◆ **TASK OBJECTIVE**
Reproduce word for word the lines between those holding "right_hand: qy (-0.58" and "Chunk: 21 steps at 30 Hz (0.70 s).", inclusive, and nothing else from the data below.

Dataset items
◆ ◆ ◆ ◆
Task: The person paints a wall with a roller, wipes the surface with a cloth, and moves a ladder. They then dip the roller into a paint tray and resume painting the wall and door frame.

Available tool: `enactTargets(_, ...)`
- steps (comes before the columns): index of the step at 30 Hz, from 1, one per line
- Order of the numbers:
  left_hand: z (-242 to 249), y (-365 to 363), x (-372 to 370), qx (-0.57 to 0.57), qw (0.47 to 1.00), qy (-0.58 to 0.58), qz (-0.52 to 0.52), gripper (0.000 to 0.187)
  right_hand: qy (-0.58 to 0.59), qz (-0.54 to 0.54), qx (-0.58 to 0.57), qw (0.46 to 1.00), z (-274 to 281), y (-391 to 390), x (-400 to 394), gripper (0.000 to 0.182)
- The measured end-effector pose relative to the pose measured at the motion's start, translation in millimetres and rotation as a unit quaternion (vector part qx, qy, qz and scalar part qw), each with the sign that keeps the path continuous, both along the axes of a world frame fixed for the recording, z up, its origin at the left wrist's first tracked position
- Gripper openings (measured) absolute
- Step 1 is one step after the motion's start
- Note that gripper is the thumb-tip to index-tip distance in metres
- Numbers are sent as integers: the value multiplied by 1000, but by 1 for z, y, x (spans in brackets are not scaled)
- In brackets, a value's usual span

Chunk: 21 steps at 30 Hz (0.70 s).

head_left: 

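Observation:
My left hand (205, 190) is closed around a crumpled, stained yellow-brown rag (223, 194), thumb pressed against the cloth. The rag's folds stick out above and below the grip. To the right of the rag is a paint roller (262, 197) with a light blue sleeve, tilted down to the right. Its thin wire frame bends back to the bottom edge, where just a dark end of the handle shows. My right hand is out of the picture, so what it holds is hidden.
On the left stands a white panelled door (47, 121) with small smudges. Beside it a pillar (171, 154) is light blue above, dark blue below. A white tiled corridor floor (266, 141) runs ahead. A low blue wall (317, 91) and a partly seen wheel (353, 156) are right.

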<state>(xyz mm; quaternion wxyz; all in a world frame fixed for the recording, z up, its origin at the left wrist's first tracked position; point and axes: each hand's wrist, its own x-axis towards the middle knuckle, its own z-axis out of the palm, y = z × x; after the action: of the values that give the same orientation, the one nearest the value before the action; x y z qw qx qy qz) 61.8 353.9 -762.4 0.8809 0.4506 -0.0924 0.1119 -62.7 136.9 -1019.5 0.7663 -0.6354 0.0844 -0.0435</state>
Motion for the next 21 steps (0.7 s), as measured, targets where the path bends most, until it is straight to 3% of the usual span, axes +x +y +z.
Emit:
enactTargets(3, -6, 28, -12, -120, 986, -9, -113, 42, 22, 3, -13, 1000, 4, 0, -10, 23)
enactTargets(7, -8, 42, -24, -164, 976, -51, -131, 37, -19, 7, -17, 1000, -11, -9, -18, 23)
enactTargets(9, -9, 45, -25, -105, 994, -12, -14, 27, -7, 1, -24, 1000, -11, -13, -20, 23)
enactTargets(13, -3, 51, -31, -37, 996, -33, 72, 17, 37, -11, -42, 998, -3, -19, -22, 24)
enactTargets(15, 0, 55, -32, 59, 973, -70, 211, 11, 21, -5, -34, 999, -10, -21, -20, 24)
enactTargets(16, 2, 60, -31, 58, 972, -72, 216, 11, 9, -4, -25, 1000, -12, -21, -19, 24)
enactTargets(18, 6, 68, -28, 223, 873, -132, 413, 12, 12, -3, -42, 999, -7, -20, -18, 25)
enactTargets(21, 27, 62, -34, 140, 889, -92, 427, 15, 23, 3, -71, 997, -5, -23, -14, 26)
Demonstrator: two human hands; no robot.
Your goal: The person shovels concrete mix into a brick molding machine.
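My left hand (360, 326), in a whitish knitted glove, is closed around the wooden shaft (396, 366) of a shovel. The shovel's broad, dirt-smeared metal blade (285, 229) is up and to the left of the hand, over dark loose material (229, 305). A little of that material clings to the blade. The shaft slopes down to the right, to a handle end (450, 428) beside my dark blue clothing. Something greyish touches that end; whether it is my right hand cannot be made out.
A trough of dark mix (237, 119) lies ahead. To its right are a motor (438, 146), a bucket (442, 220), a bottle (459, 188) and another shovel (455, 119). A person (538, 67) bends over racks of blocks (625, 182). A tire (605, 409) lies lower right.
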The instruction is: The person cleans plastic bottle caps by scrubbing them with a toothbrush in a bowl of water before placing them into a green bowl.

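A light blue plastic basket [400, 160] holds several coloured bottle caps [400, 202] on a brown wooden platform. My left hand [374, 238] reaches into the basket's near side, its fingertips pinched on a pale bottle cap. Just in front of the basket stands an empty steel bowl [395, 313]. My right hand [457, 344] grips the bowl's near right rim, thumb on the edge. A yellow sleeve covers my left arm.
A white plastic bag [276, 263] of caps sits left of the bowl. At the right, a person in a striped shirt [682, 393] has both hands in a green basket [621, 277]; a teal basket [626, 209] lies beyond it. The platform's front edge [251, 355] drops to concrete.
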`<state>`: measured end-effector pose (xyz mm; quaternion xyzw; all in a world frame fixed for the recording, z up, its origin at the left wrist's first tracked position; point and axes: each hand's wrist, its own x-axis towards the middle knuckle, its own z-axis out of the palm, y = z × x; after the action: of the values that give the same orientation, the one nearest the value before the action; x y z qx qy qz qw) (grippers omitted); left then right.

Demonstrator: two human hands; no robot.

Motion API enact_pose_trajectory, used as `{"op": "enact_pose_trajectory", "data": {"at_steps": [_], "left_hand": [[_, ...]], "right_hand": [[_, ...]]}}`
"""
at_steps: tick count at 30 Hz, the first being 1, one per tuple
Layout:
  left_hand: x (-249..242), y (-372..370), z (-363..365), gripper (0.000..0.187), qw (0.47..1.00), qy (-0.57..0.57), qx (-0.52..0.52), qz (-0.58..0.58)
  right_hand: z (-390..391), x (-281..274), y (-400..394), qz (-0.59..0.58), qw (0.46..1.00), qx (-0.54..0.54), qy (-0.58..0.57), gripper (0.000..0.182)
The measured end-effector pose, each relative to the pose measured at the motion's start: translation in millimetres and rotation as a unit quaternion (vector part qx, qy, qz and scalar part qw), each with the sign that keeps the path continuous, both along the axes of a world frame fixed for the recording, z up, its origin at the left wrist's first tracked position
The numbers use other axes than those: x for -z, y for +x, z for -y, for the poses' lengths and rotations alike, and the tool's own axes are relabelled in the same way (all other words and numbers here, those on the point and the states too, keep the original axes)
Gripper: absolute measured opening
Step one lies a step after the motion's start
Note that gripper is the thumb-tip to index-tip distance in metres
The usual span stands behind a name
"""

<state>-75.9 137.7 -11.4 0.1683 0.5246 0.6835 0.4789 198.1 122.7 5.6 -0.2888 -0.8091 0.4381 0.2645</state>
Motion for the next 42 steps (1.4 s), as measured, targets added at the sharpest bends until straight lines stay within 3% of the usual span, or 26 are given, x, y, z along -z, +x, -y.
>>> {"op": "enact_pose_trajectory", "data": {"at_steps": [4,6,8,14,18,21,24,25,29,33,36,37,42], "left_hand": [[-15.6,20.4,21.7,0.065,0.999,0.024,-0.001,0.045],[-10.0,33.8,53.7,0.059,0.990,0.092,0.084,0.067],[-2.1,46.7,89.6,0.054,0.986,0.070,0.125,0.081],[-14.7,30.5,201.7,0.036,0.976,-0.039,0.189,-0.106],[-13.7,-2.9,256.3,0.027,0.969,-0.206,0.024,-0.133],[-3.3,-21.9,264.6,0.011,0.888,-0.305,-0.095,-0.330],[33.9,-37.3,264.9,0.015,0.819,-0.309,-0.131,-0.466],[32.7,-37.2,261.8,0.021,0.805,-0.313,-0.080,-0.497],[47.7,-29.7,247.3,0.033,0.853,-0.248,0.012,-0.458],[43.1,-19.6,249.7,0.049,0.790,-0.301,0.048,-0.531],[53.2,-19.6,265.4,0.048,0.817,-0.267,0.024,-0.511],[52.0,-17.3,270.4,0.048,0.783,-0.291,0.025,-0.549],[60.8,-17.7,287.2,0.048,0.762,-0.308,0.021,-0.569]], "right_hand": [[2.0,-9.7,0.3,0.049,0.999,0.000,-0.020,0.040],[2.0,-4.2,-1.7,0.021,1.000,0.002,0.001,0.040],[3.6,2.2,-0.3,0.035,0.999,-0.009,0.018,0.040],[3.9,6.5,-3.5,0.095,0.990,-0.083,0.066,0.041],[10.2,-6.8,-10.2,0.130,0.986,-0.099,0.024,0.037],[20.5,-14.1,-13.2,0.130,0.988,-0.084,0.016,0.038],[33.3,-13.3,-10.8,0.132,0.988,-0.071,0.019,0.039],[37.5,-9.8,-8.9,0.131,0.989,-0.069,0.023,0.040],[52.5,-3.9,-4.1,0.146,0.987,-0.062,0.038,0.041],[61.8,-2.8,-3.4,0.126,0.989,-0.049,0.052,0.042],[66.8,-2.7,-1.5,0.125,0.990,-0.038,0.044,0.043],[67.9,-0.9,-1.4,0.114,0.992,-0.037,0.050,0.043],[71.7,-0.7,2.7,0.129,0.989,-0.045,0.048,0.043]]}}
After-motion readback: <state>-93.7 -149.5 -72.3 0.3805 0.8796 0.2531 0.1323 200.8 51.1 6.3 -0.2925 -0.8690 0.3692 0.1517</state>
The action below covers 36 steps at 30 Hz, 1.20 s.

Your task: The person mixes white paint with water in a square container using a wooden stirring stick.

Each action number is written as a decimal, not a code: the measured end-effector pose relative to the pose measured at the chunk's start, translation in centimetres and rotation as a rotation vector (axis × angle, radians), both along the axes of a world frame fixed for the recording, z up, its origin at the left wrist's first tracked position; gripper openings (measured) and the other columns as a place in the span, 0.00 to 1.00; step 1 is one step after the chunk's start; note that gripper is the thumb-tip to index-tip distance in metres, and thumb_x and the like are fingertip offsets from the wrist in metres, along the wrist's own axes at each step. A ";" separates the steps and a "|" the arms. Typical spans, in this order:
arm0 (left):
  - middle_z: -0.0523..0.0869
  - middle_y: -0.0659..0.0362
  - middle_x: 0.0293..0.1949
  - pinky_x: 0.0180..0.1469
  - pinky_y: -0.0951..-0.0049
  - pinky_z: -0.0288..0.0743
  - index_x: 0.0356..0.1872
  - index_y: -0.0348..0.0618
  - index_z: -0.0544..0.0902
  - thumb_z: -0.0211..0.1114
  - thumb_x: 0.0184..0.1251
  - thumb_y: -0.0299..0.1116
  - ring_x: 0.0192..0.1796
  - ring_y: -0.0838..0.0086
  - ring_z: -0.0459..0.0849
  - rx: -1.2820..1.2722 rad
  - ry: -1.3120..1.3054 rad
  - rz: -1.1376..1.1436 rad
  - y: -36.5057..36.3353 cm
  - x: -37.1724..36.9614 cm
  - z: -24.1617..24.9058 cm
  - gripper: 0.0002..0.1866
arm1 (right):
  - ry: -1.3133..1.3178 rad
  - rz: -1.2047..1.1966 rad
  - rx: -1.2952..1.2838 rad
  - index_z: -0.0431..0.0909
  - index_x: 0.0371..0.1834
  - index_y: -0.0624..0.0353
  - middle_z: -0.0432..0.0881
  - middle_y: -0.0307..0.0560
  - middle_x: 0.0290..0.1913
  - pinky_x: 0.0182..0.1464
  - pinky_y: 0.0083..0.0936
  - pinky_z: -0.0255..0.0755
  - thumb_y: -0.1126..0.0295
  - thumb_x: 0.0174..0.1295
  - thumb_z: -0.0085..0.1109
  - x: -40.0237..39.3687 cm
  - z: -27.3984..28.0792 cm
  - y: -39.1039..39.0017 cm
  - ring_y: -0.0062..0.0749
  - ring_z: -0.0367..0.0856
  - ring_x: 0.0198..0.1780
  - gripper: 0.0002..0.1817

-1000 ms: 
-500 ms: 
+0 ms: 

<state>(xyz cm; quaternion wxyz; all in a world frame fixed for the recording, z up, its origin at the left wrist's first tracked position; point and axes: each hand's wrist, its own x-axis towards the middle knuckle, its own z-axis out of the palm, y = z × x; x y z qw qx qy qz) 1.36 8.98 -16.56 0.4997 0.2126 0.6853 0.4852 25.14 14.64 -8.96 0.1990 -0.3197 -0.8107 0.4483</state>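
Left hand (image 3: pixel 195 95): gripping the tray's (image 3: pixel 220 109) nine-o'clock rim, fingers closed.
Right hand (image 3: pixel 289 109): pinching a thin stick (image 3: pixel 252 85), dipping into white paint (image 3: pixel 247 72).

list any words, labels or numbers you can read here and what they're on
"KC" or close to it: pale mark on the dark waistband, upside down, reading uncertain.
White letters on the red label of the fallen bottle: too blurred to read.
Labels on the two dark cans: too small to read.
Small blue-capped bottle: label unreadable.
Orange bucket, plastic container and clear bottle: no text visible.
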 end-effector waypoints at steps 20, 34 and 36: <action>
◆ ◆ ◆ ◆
◆ **TASK RESULT**
  right_hand: qy (-0.58 to 0.59), qz (-0.54 to 0.54), qx (-0.58 to 0.57), qw (0.46 to 1.00), z (-274 to 281), y (-391 to 390), x (-400 to 394), gripper (0.000 to 0.182)
- The measured end-effector pose relative to the pose measured at the motion's start, translation in millimetres and rotation as a unit quaternion (vector part qx, qy, qz and scalar part qw), each with the sign that keeps the path continuous, both along the axes of a world frame fixed for the recording, z up, its origin at the left wrist's first tracked position
- Gripper openings (measured) absolute
- Step 1 is one step after the motion's start
- Note that gripper is the thumb-tip to index-tip distance in metres
- Numbers are sent as integers: the value multiplied by 1000, but by 1 for z, y, x (spans in brackets are not scaled)
- In brackets, a value's usual span

Chunk: 21 steps at 30 Hz (0.70 s).

Work on this exercise is now finished.